--- Entries provided Enclosed Below ---

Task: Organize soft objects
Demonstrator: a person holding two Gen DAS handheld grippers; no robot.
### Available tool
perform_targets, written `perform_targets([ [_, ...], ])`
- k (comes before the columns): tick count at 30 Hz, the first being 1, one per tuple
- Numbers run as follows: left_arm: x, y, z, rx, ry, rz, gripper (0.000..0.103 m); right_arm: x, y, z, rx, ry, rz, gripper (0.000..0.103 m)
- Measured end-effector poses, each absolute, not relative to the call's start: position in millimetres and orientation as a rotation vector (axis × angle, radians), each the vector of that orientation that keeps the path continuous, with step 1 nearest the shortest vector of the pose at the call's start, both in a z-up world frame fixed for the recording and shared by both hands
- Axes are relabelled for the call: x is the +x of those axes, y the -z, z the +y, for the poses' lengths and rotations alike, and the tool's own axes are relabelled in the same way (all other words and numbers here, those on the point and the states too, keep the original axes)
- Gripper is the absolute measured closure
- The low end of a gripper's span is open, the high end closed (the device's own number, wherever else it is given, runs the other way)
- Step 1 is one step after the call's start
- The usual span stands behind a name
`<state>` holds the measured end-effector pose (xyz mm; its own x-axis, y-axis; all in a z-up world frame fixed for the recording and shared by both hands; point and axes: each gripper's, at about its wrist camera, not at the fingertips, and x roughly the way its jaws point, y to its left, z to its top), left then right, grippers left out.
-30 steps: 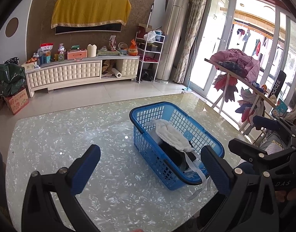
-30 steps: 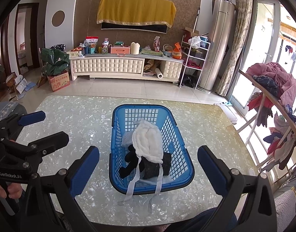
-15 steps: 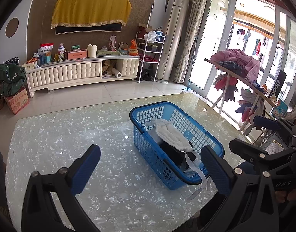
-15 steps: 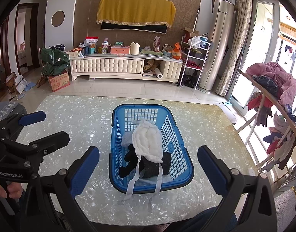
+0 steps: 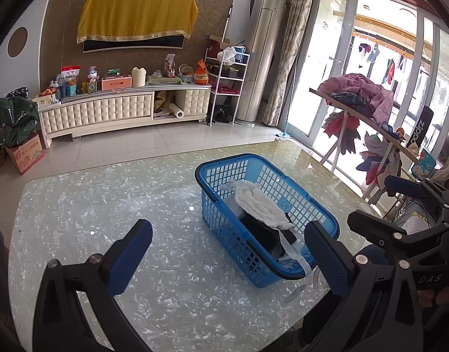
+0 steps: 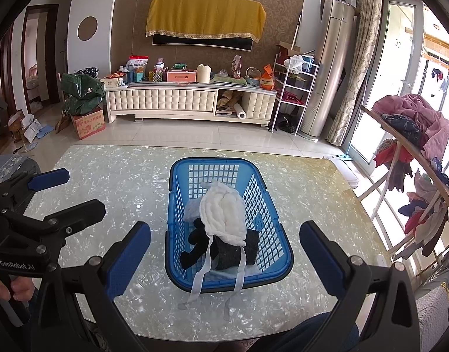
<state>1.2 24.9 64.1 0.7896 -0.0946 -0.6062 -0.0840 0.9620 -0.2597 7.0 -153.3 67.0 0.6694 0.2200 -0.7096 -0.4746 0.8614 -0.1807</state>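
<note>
A blue plastic basket [image 6: 271,202] [image 5: 306,205] stands on the pearly glass table [image 6: 116,176] [image 5: 92,205]. Inside lie a white quilted cloth [image 6: 224,214] [image 5: 262,202] on top of black fabric [image 6: 198,246] [image 5: 262,231], and the cloth's white straps [image 6: 199,278] hang over the near rim onto the table. My right gripper [image 6: 224,252] is open, held above the near rim with nothing between its fingers. My left gripper [image 5: 227,255] is open too, to the basket's left, and holds nothing.
A drying rack piled with clothes [image 6: 412,123] [image 5: 359,94] stands to the table's right by the glass doors. A white TV cabinet [image 6: 189,102] with clutter lines the far wall. A hand [image 6: 7,287] holds the left gripper at the table's near left.
</note>
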Motion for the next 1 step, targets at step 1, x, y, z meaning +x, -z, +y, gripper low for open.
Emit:
perform_targets([
  [1,1.1,-64.1,24.6,-0.282,0.006,0.663,0.000,7.1,-67.1,-153.5,-0.369,-0.401,0.741,0.001],
])
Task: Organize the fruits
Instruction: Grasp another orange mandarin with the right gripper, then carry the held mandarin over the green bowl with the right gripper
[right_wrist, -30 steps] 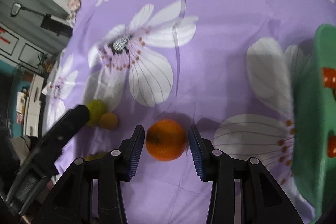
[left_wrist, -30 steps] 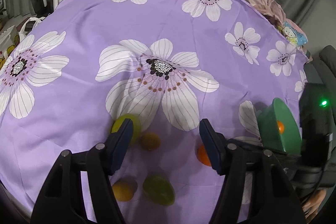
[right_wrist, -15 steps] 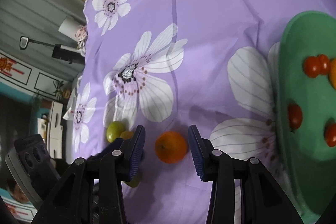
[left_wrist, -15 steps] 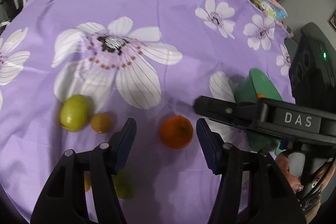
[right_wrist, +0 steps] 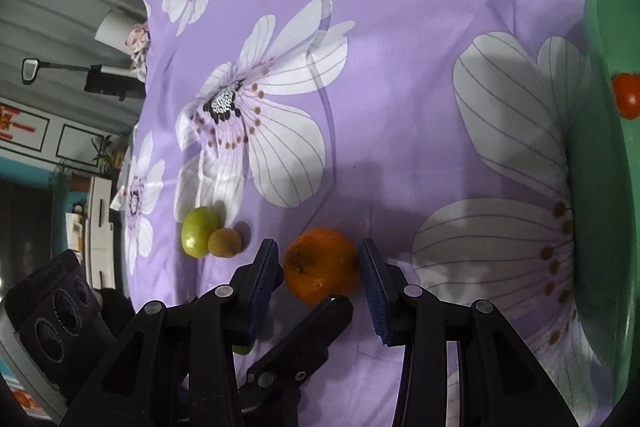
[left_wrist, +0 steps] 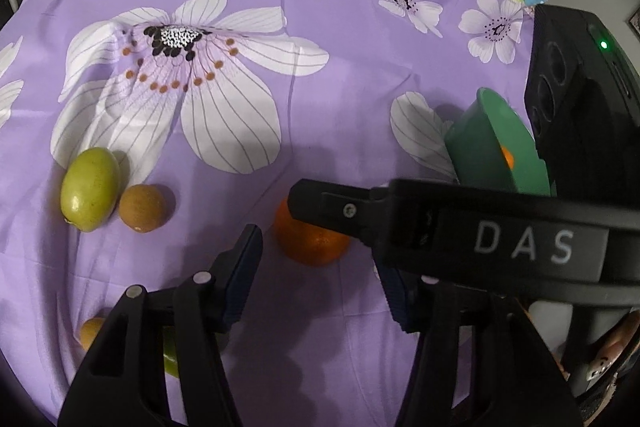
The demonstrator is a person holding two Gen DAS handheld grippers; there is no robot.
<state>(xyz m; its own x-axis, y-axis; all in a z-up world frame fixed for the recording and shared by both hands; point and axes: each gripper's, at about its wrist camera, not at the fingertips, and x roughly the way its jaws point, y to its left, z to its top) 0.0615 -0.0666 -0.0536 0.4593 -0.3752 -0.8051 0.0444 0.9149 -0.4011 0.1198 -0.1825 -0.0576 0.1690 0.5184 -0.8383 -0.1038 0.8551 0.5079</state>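
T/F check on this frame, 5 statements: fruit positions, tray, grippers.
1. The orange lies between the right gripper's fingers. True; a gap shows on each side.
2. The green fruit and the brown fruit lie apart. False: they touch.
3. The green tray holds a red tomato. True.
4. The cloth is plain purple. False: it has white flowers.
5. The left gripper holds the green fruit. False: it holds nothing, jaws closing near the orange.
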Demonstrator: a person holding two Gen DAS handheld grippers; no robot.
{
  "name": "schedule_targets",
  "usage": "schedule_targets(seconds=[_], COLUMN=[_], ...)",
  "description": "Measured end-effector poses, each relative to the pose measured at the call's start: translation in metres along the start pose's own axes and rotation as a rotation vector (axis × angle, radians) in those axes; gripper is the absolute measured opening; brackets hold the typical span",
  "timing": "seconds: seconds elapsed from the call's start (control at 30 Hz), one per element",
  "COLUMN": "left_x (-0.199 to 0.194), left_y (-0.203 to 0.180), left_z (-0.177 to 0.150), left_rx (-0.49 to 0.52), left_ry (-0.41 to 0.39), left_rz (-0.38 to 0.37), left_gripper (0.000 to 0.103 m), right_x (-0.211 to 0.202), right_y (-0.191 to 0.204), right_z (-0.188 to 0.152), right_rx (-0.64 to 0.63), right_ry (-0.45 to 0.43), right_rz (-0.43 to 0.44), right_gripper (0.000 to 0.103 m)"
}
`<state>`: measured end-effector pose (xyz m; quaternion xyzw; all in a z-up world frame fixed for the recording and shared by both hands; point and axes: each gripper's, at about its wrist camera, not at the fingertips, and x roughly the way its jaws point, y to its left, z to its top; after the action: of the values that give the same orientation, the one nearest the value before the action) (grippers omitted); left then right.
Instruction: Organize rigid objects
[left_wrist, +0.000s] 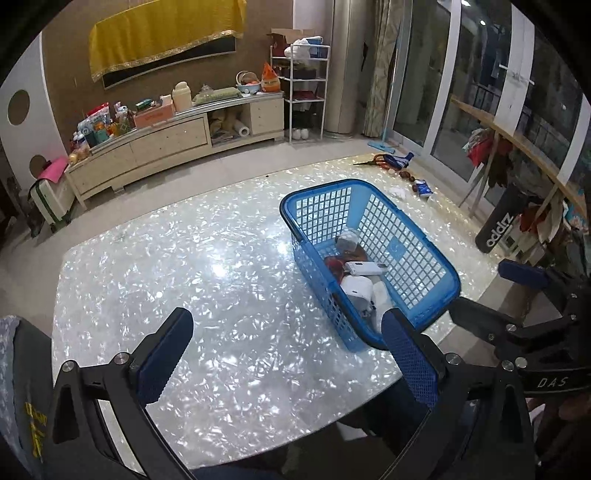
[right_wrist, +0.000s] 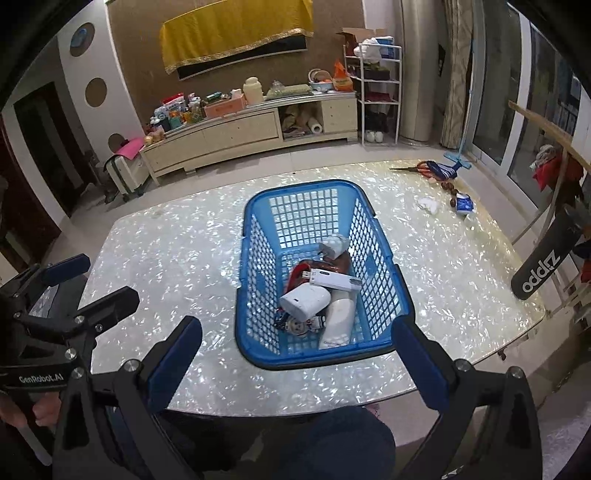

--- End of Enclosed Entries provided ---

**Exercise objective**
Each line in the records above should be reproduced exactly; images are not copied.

**Exercise response**
Task: Organize soft objects
Demonstrator: a person holding two Gen DAS handheld grippers; no robot.
### Available tool
perform_targets, written `perform_targets([ [_, ...], ])`
- k (comes before the columns): tick count at 30 Hz, the first being 1, one per tuple
- Numbers run as follows: left_arm: x, y, z, rx, ry, rz, gripper (0.000..0.103 m); right_arm: x, y, z, rx, ry, rz, gripper (0.000..0.103 m)
- Measured end-effector poses, each absolute, not relative to the call's start: position in millimetres and orientation as a rotation vector (axis × angle, radians), each the vector of that orientation that keeps the path continuous, with step 1 nearest the shortest vector of the pose at the call's start, both in a z-up world frame fixed for the recording and shared by both hands
- Axes are relabelled for the call: x is the +x of those axes, y the -z, z the +y, for the poses' lengths and rotations alike, and the tool's own axes are relabelled in the same way (all other words and numbers here, those on the point and the states too, keep the original axes)
- Gripper is the absolute measured closure
- The low end of a gripper's span is open, the high end closed (the device's own number, wherever else it is given, runs the other way)
- Step 1 is one step after the call's start
- The usual span stands behind a name
`<state>` holds the measured end-effector pose (xyz mm; its own x-axis, y-axis; all in a z-up world frame fixed for the recording and shared by both hands; point and axes: each gripper's, at about its wrist camera, not at the fingertips, and x roughly the way its jaws point, y to its left, z to its top), left then right, grippers left out.
-30 steps: 
-30 steps: 
-15 steps: 
-15 steps: 
+0 steps: 
+0 steps: 
<state>1.2 24.9 64.1 0.7896 -0.0946 -0.6062 -0.0840 0.9620 -0.2597 7.0 -153.3 67.0 0.6694 0.2200 -0.7096 -0.4746 0.8614 -0.1807</state>
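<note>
A blue plastic basket [image 6: 271,202] [image 5: 306,205] stands on the pearly glass table [image 6: 116,176] [image 5: 92,205]. Inside lie a white quilted cloth [image 6: 224,214] [image 5: 262,202] on top of black fabric [image 6: 198,246] [image 5: 262,231], and the cloth's white straps [image 6: 199,278] hang over the near rim onto the table. My right gripper [image 6: 224,252] is open, held above the near rim with nothing between its fingers. My left gripper [image 5: 227,255] is open too, to the basket's left, and holds nothing.
A drying rack piled with clothes [image 6: 412,123] [image 5: 359,94] stands to the table's right by the glass doors. A white TV cabinet [image 6: 189,102] with clutter lines the far wall. A hand [image 6: 7,287] holds the left gripper at the table's near left.
</note>
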Motion for the next 1 step, targets at step 1, x, y, z meaning +x, -z, +y, gripper low for open.
Emit:
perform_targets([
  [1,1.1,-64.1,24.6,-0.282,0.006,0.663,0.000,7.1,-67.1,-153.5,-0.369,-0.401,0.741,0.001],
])
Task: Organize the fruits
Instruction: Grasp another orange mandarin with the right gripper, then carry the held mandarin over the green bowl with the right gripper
[right_wrist, -30 steps] 
[left_wrist, -30 steps] 
[right_wrist, -15 steps] 
[left_wrist, -15 steps] 
[right_wrist, +0 steps] 
[left_wrist, +0 steps] 
The demonstrator is a person holding two Gen DAS handheld grippers; there is no robot.
<state>(xyz m; its own x-axis, y-axis; all in a z-up world frame fixed for the recording and shared by both hands; point and axes: each gripper's, at about its wrist camera, not at the fingertips, and x roughly the way its jaws point, y to its left, z to its top) 0.0615 -0.0666 -0.0536 0.4593 -0.3752 -0.8051 0.0444 0.9149 -0.4011 0.1198 -0.1825 -0.0576 0.1690 0.5184 -0.8383 -0.1038 0.8551 0.5079</state>
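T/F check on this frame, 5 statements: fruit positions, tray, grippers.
1. The orange lies between the right gripper's fingers. True; a gap shows on each side.
2. The green fruit and the brown fruit lie apart. False: they touch.
3. The green tray holds a red tomato. True.
4. The cloth is plain purple. False: it has white flowers.
5. The left gripper holds the green fruit. False: it holds nothing, jaws closing near the orange.
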Demonstrator: a person holding two Gen DAS handheld grippers; no robot.
{
  "name": "schedule_targets",
  "usage": "schedule_targets(seconds=[_], COLUMN=[_], ...)",
  "description": "Measured end-effector poses, each relative to the pose measured at the call's start: translation in metres along the start pose's own axes and rotation as a rotation vector (axis × angle, radians) in those axes; gripper is the absolute measured opening; brackets hold the typical span",
  "timing": "seconds: seconds elapsed from the call's start (control at 30 Hz), one per element",
  "COLUMN": "left_x (-0.199 to 0.194), left_y (-0.203 to 0.180), left_z (-0.177 to 0.150), left_rx (-0.49 to 0.52), left_ry (-0.41 to 0.39), left_rz (-0.38 to 0.37), left_gripper (0.000 to 0.103 m), right_x (-0.211 to 0.202), right_y (-0.191 to 0.204), right_z (-0.188 to 0.152), right_rx (-0.64 to 0.63), right_ry (-0.45 to 0.43), right_rz (-0.43 to 0.44), right_gripper (0.000 to 0.103 m)"
}
`<state>`: measured end-effector pose (xyz m; quaternion xyzw; all in a z-up world frame fixed for the recording and shared by both hands; point and axes: each gripper's, at about its wrist camera, not at the fingertips, and x roughly the way its jaws point, y to its left, z to its top; after the action: of the values that give the same orientation, the one nearest the value before the action) (grippers omitted); left then right.
Instruction: Organize rigid objects
[left_wrist, +0.000s] 
[right_wrist, +0.000s] 

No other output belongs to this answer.